| What to produce |
Scan the records below. List lines holding "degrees".

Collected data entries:
============================================================

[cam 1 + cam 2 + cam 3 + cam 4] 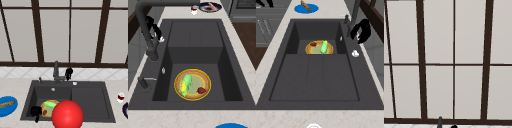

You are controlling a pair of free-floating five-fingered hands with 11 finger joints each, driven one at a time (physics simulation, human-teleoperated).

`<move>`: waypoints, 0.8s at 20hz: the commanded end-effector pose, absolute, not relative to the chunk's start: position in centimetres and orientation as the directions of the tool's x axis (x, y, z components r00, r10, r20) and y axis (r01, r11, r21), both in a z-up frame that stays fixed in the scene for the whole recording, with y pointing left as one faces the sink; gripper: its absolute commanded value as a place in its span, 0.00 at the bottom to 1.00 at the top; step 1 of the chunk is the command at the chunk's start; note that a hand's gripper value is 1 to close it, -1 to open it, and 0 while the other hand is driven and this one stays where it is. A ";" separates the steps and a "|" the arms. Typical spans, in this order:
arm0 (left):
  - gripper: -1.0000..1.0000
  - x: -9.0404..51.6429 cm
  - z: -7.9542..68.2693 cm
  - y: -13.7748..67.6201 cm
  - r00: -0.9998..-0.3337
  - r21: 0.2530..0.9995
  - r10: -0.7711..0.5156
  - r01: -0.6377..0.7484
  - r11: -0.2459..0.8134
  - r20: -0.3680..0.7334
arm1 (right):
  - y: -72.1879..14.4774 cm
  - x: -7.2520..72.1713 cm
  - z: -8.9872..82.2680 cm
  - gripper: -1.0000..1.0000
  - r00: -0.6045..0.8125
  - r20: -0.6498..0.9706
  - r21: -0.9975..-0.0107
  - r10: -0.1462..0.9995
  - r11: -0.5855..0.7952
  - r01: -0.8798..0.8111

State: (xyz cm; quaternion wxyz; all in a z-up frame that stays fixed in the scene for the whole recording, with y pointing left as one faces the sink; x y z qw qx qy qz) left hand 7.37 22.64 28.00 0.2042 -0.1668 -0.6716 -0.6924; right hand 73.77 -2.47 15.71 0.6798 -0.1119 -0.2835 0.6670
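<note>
at the back rim of the sink, the right robot hand [68, 73] hangs just beside the faucet [56, 71], on its right, fingers curled downward with nothing in them; the right side view shows it [363, 30] arched next to the faucet's upright post. the faucet is this hand's nearest thing, its spout reaching forward over the left basin. the left robot hand [36, 111] hovers at the near left corner of the sink [105, 100], fingers curled and holding nothing, just left of a yellow plate [206, 85] on the basin floor carrying a corn cob [185, 85]. a red ball [67, 115] sits in front. a blue plate [8, 106] rests on the desk, left.
</note>
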 end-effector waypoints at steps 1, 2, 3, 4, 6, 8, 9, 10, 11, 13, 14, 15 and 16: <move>0.50 7.4 28.0 22.6 -0.861 0.862 -0.059 0.507 -0.014 0.505 | -1.2 74.8 15.9 1.00 -0.081 0.160 -0.543 0.984 0.019 -0.839; 0.50 7.4 28.0 22.6 -0.861 0.862 -0.059 0.507 -0.014 0.505 | -0.8 75.3 16.3 1.00 -0.053 0.141 -0.544 0.989 0.032 -0.839; 0.50 7.4 28.0 22.6 -0.861 0.862 -0.059 0.507 -0.014 0.505 | -0.8 75.6 16.8 1.00 -0.045 0.114 -0.549 0.992 0.025 -0.835; 0.50 7.4 28.0 22.6 -0.861 0.862 -0.059 0.507 -0.014 0.505 | -0.7 75.1 16.7 1.00 -0.038 0.083 -0.539 0.996 0.012 -0.842; 0.50 7.4 28.0 22.6 -0.861 0.862 -0.059 0.507 -0.014 0.505 | -0.8 74.6 17.7 1.00 -0.005 0.049 -0.574 0.999 0.024 -0.818; 0.50 7.4 28.0 22.6 -0.861 0.862 -0.059 0.507 -0.014 0.505 | -0.3 74.5 17.9 1.00 0.007 0.033 -0.572 0.999 0.024 -0.820; 0.50 7.4 28.0 22.6 -0.861 0.862 -0.059 0.507 -0.014 0.505 | -0.4 74.6 18.1 1.00 0.024 0.033 -0.575 0.999 0.039 -0.817; 0.50 7.4 28.0 22.6 -0.861 0.862 -0.059 0.507 -0.014 0.505 | 0.1 74.3 17.9 1.00 0.016 0.043 -0.571 0.999 0.037 -0.820; 0.50 7.4 28.0 22.6 -0.861 0.862 -0.059 0.507 -0.014 0.505 | 0.2 74.2 18.1 1.00 0.022 0.051 -0.577 0.998 0.048 -0.816; 0.50 7.4 28.0 22.6 -0.861 0.862 -0.059 0.507 -0.014 0.505 | 1.1 74.0 17.7 1.00 -0.001 0.052 -0.567 0.999 0.028 -0.823; 0.50 7.4 28.0 22.6 -0.861 0.862 -0.059 0.507 -0.014 0.505 | 1.4 74.0 17.6 1.00 -0.013 0.046 -0.554 0.999 0.015 -0.833; 0.50 7.4 28.0 22.6 -0.861 0.862 -0.059 0.507 -0.014 0.505 | 1.4 73.9 17.7 1.00 -0.011 0.041 -0.557 0.999 0.014 -0.830; 0.50 7.4 28.0 22.6 -0.861 0.862 -0.059 0.507 -0.014 0.505 | 1.4 73.9 17.7 1.00 -0.011 0.050 -0.556 0.999 0.018 -0.831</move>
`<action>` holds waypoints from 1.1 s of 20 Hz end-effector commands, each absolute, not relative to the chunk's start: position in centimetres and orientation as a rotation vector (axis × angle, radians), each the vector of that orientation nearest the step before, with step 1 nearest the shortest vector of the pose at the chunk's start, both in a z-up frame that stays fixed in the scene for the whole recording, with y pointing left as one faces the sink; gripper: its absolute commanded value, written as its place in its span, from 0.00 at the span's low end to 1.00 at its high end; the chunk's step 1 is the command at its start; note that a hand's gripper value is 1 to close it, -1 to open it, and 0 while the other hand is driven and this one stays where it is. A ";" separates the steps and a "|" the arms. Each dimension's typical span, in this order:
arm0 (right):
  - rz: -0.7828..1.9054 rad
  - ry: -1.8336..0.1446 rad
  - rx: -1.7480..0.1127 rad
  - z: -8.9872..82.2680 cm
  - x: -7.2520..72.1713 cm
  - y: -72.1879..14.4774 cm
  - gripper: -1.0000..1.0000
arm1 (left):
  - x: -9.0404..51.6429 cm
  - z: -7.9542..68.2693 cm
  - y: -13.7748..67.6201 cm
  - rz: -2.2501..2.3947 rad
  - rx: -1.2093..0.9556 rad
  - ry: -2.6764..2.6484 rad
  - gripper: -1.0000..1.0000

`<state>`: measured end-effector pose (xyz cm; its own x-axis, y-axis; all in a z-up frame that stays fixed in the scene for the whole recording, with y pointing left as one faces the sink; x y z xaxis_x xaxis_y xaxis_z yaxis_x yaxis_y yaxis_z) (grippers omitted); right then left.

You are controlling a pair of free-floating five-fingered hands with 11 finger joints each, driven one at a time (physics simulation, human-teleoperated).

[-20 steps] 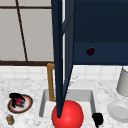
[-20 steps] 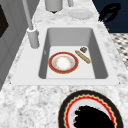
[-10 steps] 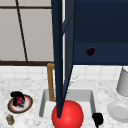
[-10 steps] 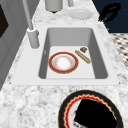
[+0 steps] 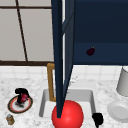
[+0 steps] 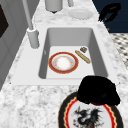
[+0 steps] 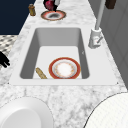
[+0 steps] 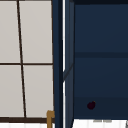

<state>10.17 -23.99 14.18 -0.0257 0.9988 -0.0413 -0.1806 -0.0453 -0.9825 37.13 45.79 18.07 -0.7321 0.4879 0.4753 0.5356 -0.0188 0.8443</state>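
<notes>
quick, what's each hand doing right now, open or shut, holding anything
Left hand: over the patterned plate, curled on a dark red thing.
Right hand: in the air by the sink's front right corner; fingers cannot be told.

No readable text, labels, brands, numbers or signs in any view, patterned plate (image 6: 91,116) on the worktop (image 6: 30,100) carries a dark dragon-like figure, no lettering, small jar (image 5: 10,119) bears no legible label
</notes>
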 end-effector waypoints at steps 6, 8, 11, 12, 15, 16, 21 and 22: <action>1.338 -1.068 -1.094 14.2 10.2 -24.0 0.50 | 34.7 20.6 40.2 -1.942 -1.124 -2.118 1.00; 1.338 -1.068 -1.094 14.2 10.2 -24.0 0.50 | 34.1 20.8 38.9 -1.951 -1.111 -2.123 1.00; 1.338 -1.068 -1.094 14.2 10.2 -24.0 0.50 | 33.3 21.3 36.9 -1.957 -1.105 -2.118 1.00; 1.338 -1.068 -1.094 14.2 10.2 -24.0 0.50 | 33.2 21.4 36.2 -1.961 -1.105 -2.117 1.00; 1.338 -1.068 -1.094 14.2 10.2 -24.0 0.50 | 32.7 21.4 34.1 -1.980 -1.096 -2.111 1.00; 1.338 -1.068 -1.094 14.2 10.2 -24.0 0.50 | 32.5 21.2 33.4 -1.993 -1.088 -2.117 1.00; 1.338 -1.068 -1.094 14.2 10.2 -24.0 0.50 | 32.0 21.0 29.6 -2.001 -1.065 -2.099 0.00; 1.338 -1.068 -1.094 14.2 10.2 -24.0 0.50 | 31.9 21.0 28.8 -2.000 -1.064 -2.093 0.00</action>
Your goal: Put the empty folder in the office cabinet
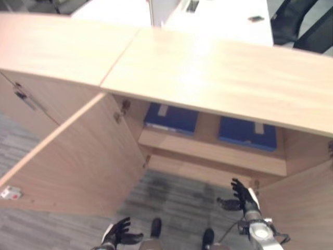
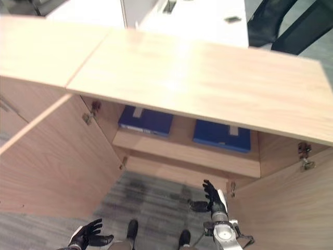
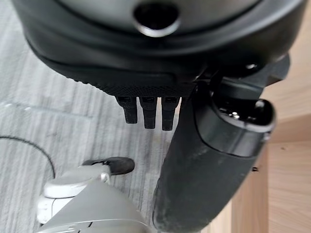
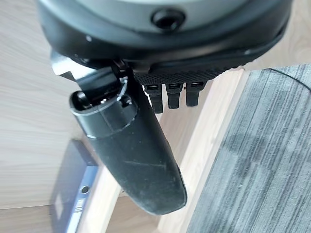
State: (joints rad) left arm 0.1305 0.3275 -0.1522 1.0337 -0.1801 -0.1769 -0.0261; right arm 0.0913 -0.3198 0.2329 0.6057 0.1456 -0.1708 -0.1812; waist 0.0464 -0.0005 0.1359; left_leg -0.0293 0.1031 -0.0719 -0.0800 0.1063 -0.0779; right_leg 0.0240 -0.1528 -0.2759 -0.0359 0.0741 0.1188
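Lying shelved, folder (image 2: pixel 221 134) (beyond right hand (image 2: pixel 213 198))

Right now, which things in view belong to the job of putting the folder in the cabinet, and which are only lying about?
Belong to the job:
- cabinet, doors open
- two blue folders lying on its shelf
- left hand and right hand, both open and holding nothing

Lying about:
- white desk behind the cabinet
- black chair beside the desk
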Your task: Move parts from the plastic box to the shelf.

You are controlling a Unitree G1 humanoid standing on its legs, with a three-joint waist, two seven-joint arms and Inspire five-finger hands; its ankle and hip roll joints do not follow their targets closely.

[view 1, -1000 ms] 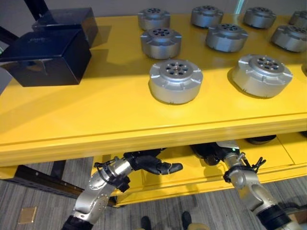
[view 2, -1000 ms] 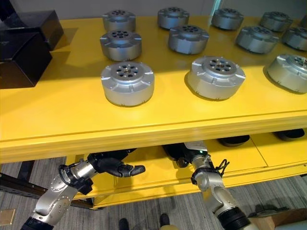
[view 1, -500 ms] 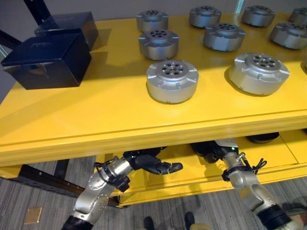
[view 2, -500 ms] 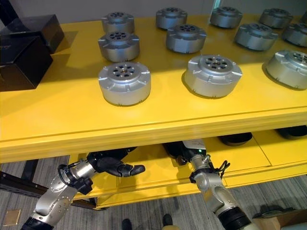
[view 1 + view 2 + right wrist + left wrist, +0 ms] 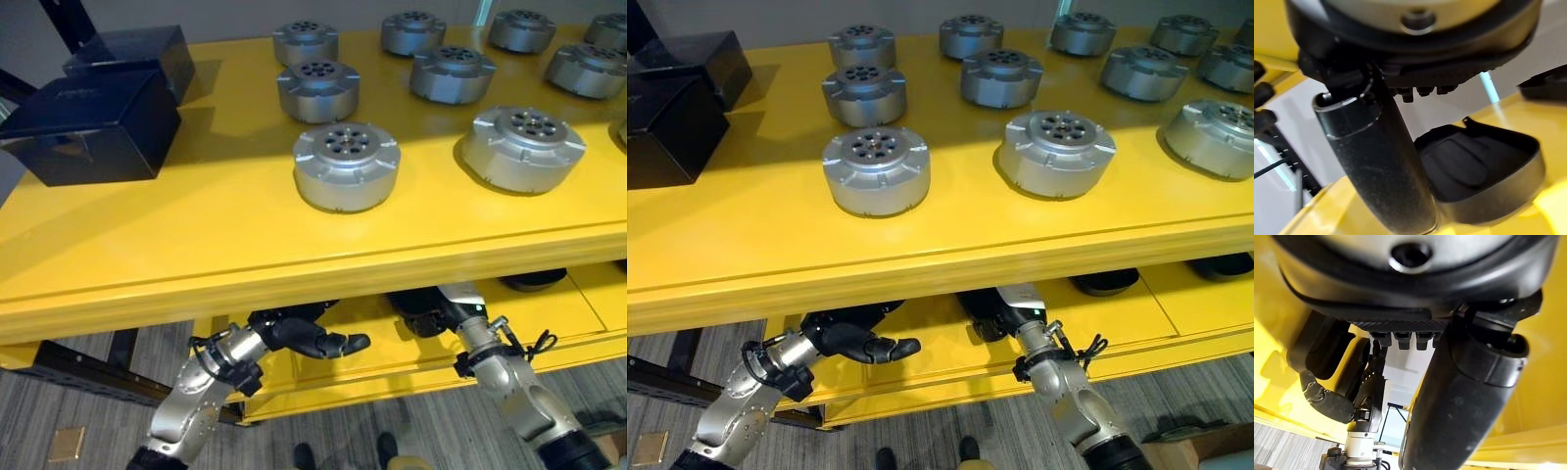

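I cup a round metal part [image 5: 1415, 264] between my left hand [image 5: 304, 336] and right hand [image 5: 436, 311] under the yellow shelf [image 5: 196, 245]; one hand alone would not carry it.

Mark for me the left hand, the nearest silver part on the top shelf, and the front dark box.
left hand [image 5: 304, 336]: left eye view, on its dark fingers under the shelf.
nearest silver part [image 5: 346, 164]: left eye view, on its top face.
front dark box [image 5: 93, 122]: left eye view, on its front side.

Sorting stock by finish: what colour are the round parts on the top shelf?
Silver-grey metal parts, clearest in the right eye view.
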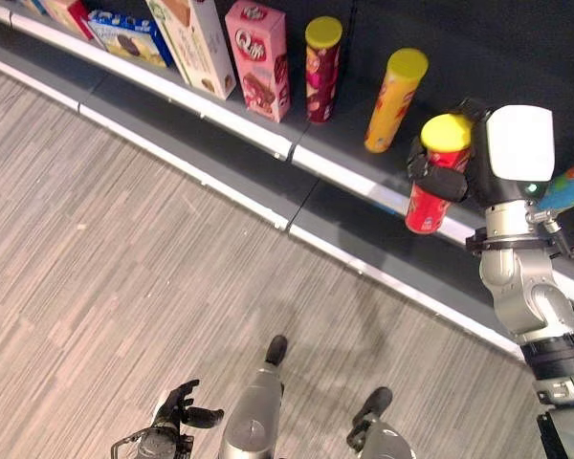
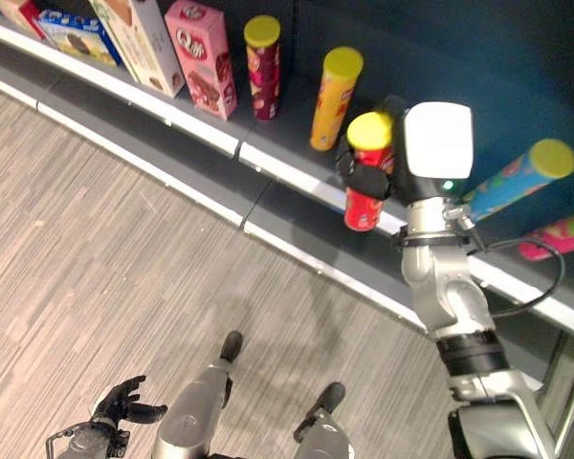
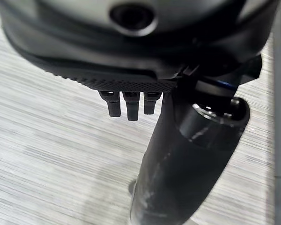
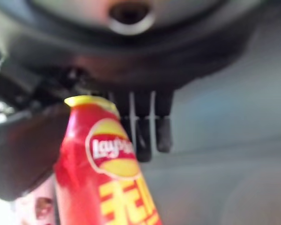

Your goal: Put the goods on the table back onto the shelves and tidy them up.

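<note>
Red can (image 1: 434, 176) gripped upright in curled fingers (image 1: 438, 181) of the right hand (image 1: 459, 167), hovering at the shelf's (image 1: 237, 122) near edge just right of the orange can (image 1: 394, 99), open shelf beyond; left hand (image 1: 180, 409) loose-fingered, low, far off.

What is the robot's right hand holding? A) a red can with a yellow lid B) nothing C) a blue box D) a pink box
A: the right hand has its fingers curled round the red can with a yellow lid, holding it over the shelf.
</note>
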Robot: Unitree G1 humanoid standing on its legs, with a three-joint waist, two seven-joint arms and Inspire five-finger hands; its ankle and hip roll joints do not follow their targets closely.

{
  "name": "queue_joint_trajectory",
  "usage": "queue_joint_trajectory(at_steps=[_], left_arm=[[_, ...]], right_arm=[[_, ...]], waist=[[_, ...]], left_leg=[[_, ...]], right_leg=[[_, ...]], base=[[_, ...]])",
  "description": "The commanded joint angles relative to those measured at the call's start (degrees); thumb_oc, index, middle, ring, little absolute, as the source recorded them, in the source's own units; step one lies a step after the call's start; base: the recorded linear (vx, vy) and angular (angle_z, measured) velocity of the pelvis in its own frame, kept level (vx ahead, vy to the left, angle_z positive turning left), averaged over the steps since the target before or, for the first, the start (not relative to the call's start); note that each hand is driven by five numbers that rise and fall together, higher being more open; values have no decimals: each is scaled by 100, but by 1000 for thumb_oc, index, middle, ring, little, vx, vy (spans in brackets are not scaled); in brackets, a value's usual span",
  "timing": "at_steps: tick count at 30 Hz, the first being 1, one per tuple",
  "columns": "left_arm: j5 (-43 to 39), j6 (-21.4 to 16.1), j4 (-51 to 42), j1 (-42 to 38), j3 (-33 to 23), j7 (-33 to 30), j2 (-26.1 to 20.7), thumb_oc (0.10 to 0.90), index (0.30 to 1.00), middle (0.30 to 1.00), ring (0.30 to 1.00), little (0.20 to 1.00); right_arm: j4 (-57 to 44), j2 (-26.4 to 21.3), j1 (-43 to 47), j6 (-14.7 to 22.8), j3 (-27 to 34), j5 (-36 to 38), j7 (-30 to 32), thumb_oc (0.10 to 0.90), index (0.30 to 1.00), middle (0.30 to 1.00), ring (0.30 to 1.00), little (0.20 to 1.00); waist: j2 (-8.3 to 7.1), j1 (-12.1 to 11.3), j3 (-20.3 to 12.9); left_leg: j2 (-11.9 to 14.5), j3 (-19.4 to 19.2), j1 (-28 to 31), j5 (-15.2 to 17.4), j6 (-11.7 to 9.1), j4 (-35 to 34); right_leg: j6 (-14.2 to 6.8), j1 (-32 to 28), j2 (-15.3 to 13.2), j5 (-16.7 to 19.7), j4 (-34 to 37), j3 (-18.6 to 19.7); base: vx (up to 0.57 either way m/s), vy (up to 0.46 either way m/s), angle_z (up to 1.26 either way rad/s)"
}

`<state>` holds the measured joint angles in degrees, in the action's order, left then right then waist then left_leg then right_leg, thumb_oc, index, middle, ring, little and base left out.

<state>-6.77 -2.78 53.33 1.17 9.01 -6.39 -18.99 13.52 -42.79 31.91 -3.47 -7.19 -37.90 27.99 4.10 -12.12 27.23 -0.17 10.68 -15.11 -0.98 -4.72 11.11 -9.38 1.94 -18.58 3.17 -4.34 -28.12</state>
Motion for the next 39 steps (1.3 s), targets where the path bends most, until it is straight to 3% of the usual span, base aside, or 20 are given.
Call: queue_joint_trajectory(at_steps=[1,10,23,38,39], left_arm=[[-109,-191,217,122,196,-283,-475,800,900,900,900,900],[-204,-253,305,-29,276,-374,-470,800,900,900,900,900],[-220,-277,630,-230,324,-495,-361,800,900,900,900,900],[-352,-410,634,-247,399,-505,-373,800,900,900,900,900],[-389,-385,508,-622,543,-747,-365,800,900,900,900,900]], right_arm=[[-359,-437,774,16,315,170,808,400,300,300,300,300],[-74,-794,1135,-160,558,365,1317,400,300,300,300,300],[190,-1087,1244,-317,1006,768,1958,400,300,300,300,300],[885,-1464,1873,-363,683,1150,2209,400,300,300,300,300],[918,-1370,1917,-400,537,1105,2175,400,300,300,300,300]], waist=[[-102,-136,-565],[66,-213,-436],[116,-215,-302],[344,-213,-148],[302,-135,-165]], left_leg=[[326,-110,126,48,-21,-257],[257,44,-151,91,-60,-240],[147,105,-334,51,-52,-262],[32,49,-571,-80,-54,-373],[41,24,-581,-75,-53,-376]], right_leg=[[-102,340,-408,-203,-915,90],[-193,522,-492,-337,-1048,70],[-227,656,-587,-295,-1049,40],[-274,1036,-684,-195,-1095,186],[-274,1058,-682,-194,-1094,214]], base=[[-25,5,7],[19,-10,10],[10,1,2],[-1,1,1],[-11,45,1]])
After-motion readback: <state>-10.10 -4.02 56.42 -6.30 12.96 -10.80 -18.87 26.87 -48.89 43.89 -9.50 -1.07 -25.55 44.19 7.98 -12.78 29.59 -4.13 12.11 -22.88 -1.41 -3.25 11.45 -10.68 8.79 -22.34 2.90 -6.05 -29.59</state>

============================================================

| Result for this task |
  "description": "The commanded joint angles relative to those measured at the call's start (degrees); thumb_oc, index, middle, ring, little absolute, as the source recorded them, in the source's own units; step one lies a step after the call's start; base: the recorded linear (vx, vy) and angular (angle_z, measured) velocity of the pelvis in its own frame, kept level (vx ahead, vy to the left, angle_z positive turning left), averaged over the steps since the target before or, for the first, the start (not relative to the call's start); note that each hand is driven by five numbers that rise and fall together, higher being more open; values have no decimals: each is scaled by 100, but by 1000 for thumb_oc, index, middle, ring, little, vx, vy (spans in brackets are not scaled); in brackets, a value's usual span",
`<state>` holds the measured joint angles in degrees, in the action's order, left then right then waist then left_leg then right_leg, thumb_oc, index, middle, ring, little and base left out.

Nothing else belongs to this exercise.